--- START ---

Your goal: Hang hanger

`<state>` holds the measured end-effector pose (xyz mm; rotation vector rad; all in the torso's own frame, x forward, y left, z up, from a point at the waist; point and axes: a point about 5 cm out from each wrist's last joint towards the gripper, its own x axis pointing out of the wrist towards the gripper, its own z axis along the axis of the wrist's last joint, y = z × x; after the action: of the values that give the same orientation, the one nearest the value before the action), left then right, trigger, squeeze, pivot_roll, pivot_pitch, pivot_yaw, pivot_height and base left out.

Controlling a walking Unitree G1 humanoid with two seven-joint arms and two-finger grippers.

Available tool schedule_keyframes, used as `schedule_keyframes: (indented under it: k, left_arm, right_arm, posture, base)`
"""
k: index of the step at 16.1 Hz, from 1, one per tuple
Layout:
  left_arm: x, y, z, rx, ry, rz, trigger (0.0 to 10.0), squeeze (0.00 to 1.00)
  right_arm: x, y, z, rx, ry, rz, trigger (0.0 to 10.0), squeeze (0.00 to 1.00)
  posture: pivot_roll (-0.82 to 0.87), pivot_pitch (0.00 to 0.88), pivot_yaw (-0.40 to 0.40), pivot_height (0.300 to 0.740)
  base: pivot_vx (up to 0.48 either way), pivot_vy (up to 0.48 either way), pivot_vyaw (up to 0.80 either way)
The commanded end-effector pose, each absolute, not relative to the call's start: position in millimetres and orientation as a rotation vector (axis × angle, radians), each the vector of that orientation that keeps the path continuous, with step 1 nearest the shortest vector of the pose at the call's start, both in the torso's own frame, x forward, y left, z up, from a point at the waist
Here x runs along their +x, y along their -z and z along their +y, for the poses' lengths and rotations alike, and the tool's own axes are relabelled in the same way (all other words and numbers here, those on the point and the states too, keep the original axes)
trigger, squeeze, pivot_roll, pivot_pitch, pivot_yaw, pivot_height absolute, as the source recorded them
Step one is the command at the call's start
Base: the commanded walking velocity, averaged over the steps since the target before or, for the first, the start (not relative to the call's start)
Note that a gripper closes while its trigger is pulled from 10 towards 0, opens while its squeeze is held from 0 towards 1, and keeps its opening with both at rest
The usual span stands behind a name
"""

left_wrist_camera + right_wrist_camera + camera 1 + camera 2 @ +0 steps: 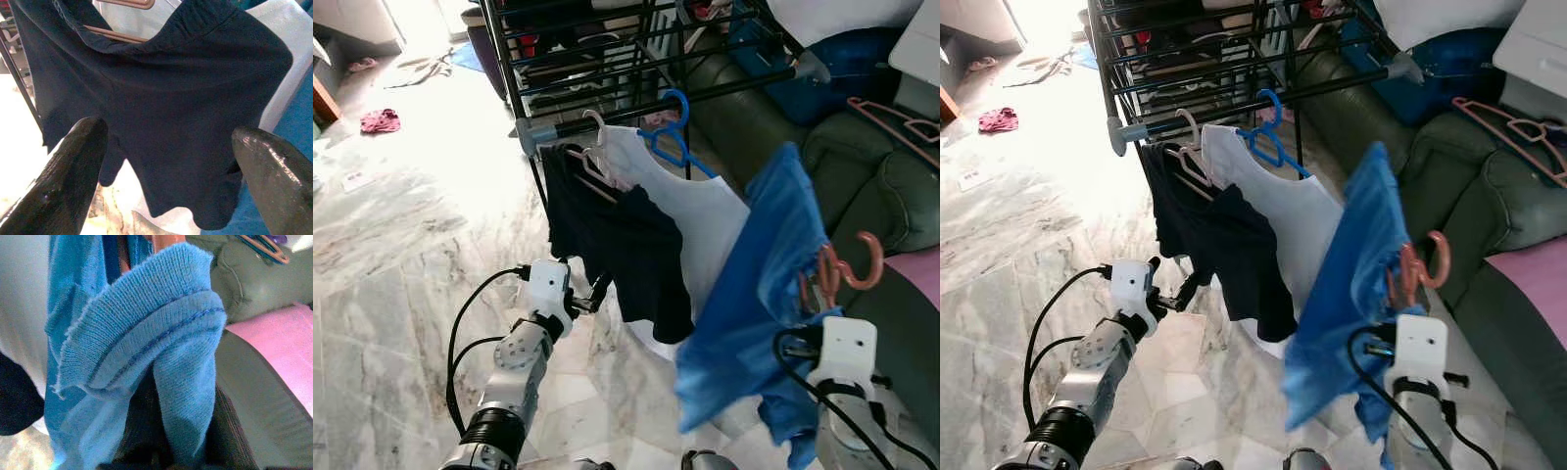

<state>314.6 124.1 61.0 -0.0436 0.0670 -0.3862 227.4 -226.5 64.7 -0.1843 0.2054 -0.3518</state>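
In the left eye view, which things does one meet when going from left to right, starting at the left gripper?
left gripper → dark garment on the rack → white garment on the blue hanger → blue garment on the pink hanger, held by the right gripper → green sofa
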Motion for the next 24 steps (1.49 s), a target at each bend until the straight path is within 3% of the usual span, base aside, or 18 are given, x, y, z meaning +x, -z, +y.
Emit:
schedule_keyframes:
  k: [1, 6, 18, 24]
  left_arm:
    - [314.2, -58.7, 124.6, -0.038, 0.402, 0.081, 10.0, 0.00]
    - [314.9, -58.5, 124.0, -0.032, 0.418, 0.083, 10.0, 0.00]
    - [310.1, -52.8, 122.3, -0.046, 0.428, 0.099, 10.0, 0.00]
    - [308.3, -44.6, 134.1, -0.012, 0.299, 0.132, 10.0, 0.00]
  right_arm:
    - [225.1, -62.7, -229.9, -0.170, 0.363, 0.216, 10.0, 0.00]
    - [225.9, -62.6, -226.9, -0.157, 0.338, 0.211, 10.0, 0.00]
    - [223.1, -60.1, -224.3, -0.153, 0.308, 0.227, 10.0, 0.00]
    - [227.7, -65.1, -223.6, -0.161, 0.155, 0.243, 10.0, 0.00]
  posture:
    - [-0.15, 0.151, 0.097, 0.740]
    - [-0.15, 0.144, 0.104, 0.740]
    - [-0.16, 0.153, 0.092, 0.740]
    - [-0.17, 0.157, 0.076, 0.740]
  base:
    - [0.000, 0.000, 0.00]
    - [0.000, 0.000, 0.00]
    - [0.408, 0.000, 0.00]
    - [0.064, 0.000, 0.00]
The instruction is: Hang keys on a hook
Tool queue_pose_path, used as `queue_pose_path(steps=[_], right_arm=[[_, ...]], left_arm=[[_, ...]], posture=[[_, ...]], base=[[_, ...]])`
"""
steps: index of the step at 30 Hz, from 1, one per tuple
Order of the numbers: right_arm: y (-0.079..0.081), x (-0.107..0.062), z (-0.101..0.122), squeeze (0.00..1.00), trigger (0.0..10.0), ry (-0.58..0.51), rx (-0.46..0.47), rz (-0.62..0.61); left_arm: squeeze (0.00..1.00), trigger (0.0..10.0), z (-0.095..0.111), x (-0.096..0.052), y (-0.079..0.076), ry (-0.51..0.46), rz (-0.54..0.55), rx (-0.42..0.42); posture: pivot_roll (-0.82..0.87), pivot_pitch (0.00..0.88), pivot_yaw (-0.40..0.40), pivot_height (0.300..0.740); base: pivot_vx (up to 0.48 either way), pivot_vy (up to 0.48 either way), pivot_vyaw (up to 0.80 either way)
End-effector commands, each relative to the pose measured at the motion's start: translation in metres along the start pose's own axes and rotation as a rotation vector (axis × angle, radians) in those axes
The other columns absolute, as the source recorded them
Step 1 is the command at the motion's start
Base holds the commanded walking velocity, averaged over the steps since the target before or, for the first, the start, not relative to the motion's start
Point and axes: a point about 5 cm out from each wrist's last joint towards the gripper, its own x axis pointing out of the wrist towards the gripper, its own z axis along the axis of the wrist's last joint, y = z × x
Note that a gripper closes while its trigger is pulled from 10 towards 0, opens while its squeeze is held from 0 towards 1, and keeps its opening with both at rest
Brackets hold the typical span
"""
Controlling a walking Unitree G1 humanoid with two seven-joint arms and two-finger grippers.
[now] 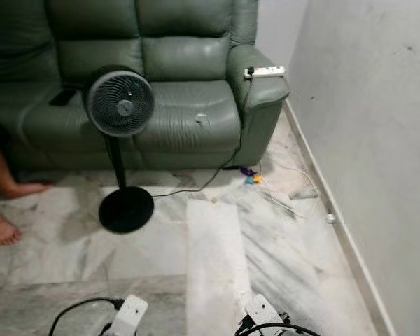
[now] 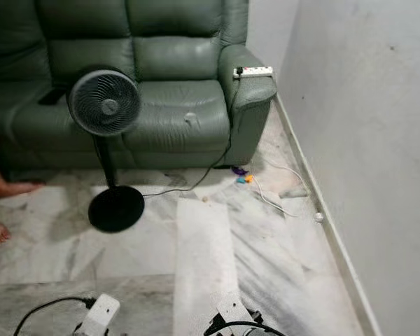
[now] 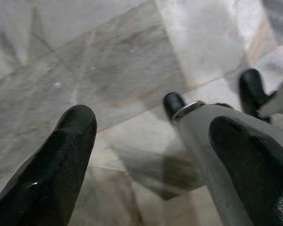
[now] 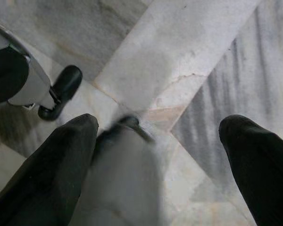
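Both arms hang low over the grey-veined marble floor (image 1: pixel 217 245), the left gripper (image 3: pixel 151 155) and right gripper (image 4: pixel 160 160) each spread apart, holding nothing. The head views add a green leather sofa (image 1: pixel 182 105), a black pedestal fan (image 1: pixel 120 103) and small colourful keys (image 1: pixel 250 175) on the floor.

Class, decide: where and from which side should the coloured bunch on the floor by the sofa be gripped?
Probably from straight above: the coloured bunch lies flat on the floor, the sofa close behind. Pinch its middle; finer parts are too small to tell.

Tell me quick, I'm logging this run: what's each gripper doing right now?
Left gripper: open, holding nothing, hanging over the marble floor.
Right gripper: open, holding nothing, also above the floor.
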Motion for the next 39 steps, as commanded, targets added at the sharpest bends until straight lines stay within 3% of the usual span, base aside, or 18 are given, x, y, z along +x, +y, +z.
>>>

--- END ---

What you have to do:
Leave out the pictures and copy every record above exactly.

Task solution:
Your goal: Hang hanger

`<state>` holds the measured end-effector pose (xyz mm; rotation vector rad; all in the torso's own frame, x forward, y left, z up, from a point at the waist; point and axes: a point about 5 cm out from each wrist's last joint towards the gripper, its own x axis pointing out of the wrist towards the gripper, its own z axis along the axis of the wrist's last joint, y = z × x; after the action: of the values that give the same orientation, the one nearest the value before the action), left then right, trigger, squeeze, pivot_roll, pivot_pitch, pivot_yaw, pivot_height and base left out.

Controlling a walking Unitree G1 humanoid with two seven-joint arms and two-finger grippers.

Available tool schedule_keyframes, used as `schedule_keyframes: (indented under it: k, left_arm, right_arm, posture, base)`
"""
k: index of the step at 16.1 Hz, from 1, one per tuple
Layout:
  left_arm: x, y, z, rx, ry, rz, trigger (0.0 to 10.0), squeeze (0.00 to 1.00)
  right_arm: x, y, z, rx, ry, rz, trigger (0.0 to 10.0), squeeze (0.00 to 1.00)
  posture: pivot_roll (-0.82 to 0.87), pivot_pitch (0.00 to 0.88), pivot_yaw (-0.40 to 0.40), pivot_height (0.300 to 0.740)
  base: pivot_vx (up to 0.48 either way), pivot_vy (up to 0.48 either way), pivot_vyaw (up to 0.80 either way)
The commanded end-effector pose, each absolute, not relative to the call's start: position in millimetres and orientation as a rotation vector (axis × angle, radians), each the vector of that orientation that keeps the path continuous, with step 1 nearest the shortest vector of the pose at the call's start, both in the torso's own frame, x forward, y left, z up, from a point at the waist
Here x runs along their +x, y along their -z and z along their +y, for the poses' lengths and rotations alike, and the tool's own axes are relabelled in the same way (all other words and numbers here, those on the point and the states too, keep the original axes)
trigger, squeeze, pivot_roll, pivot_pitch, pivot_yaw, pivot_height absolute, as the source recorded them
Step one is the command at the call's start
Base: the commanded walking velocity, averaged over the steps since the target before or, for the first, the start (not relative to the call's start)
Note that a gripper closes while its trigger is pulled from 10 towards 0, opens while its squeeze is held from 0 towards 1, and keeps its opening with both at rest
The usual span stands behind a name
"""

left_wrist_camera + right_wrist_camera + camera 1 + camera 2 @ +0 steps: 

<state>314.6 124.1 61.0 -0.0436 0.0670 -0.3862 227.4 -226.5 64.7 -0.1843 0.2054 -0.3518</state>
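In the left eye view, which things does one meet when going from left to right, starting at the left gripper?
left gripper → dark garment on the rack → white garment on the blue hanger → blue garment on the pink hanger, held by the right gripper → green sofa
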Motion for the next 24 steps (1.49 s), a target at each bend until the straight path is within 3% of the usual span, base aside, or 18 are given, x, y, z meaning +x, -z, +y.
Emit:
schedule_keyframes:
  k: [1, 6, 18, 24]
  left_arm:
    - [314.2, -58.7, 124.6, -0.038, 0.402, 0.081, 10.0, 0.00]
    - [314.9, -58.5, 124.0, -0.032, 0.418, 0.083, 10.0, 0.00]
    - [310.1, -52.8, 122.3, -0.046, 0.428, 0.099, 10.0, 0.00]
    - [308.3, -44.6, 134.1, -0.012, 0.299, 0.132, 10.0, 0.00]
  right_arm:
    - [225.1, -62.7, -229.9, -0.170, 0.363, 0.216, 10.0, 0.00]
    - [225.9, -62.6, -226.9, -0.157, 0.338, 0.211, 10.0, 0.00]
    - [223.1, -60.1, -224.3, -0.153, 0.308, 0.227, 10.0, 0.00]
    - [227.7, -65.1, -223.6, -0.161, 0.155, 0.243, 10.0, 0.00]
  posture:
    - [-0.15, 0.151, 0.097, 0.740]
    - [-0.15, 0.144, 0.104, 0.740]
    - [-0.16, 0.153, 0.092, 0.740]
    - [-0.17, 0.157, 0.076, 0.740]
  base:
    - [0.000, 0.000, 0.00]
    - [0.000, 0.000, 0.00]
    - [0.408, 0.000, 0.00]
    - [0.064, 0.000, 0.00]
The instruction is: Hang keys on a hook
Tool queue_pose_path, used as `queue_pose_path(steps=[_], right_arm=[[_, ...]], left_arm=[[_, ...]], posture=[[_, ...]], base=[[_, ...]])`
"""
steps: index of the step at 30 Hz, from 1, one per tuple
Order of the numbers: right_arm: y (-0.079..0.081), x (-0.107..0.062), z (-0.101..0.122), squeeze (0.00..1.00), trigger (0.0..10.0), ry (-0.58..0.51), rx (-0.46..0.47), rz (-0.62..0.61); left_arm: squeeze (0.00..1.00), trigger (0.0..10.0), z (-0.095..0.111), x (-0.096..0.052), y (-0.079..0.076), ry (-0.51..0.46), rz (-0.54..0.55), rx (-0.42..0.42); posture: pivot_roll (-0.82..0.87), pivot_pitch (0.00..0.88), pivot_yaw (-0.40..0.40), pivot_height (0.300..0.740); base: pivot_vx (up to 0.48 either way), pivot_vy (up to 0.48 either way), pivot_vyaw (up to 0.80 either way)
End-effector commands, each relative to the pose measured at the motion's start: translation in metres along the start pose's own axes and rotation as a rotation vector (axis × angle, radians) in those axes
The other columns absolute, as the source recorded them
Step 1 is the command at the motion's start
Base holds the commanded walking velocity, averaged over the steps since the target before or, for the first, the start, not relative to the motion's start
Point and axes: a point about 5 cm out from each wrist's last joint towards the gripper, its own x axis pointing out of the wrist towards the gripper, its own z axis along the axis of the wrist's last joint, y = z × x
Note that a gripper closes while its trigger is pulled from 10 towards 0, opens while its squeeze is held from 0 towards 1, and keeps its opening with both at rest
Brackets hold the typical span
"""
Controlling a walking Unitree G1 humanoid with two seven-joint arms and two-finger grippers.
[now] 
[now] 
[now] 
[now] 
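Both arms hang low over the grey-veined marble floor (image 1: pixel 217 245), the left gripper (image 3: pixel 151 155) and right gripper (image 4: pixel 160 160) each spread apart, holding nothing. The head views add a green leather sofa (image 1: pixel 182 105), a black pedestal fan (image 1: pixel 120 103) and small colourful keys (image 1: pixel 250 175) on the floor.

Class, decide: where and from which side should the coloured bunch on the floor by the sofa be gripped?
Probably from straight above: the coloured bunch lies flat on the floor, the sofa close behind. Pinch its middle; finer parts are too small to tell.

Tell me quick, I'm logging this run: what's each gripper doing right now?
Left gripper: open, holding nothing, hanging over the marble floor.
Right gripper: open, holding nothing, also above the floor.
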Motion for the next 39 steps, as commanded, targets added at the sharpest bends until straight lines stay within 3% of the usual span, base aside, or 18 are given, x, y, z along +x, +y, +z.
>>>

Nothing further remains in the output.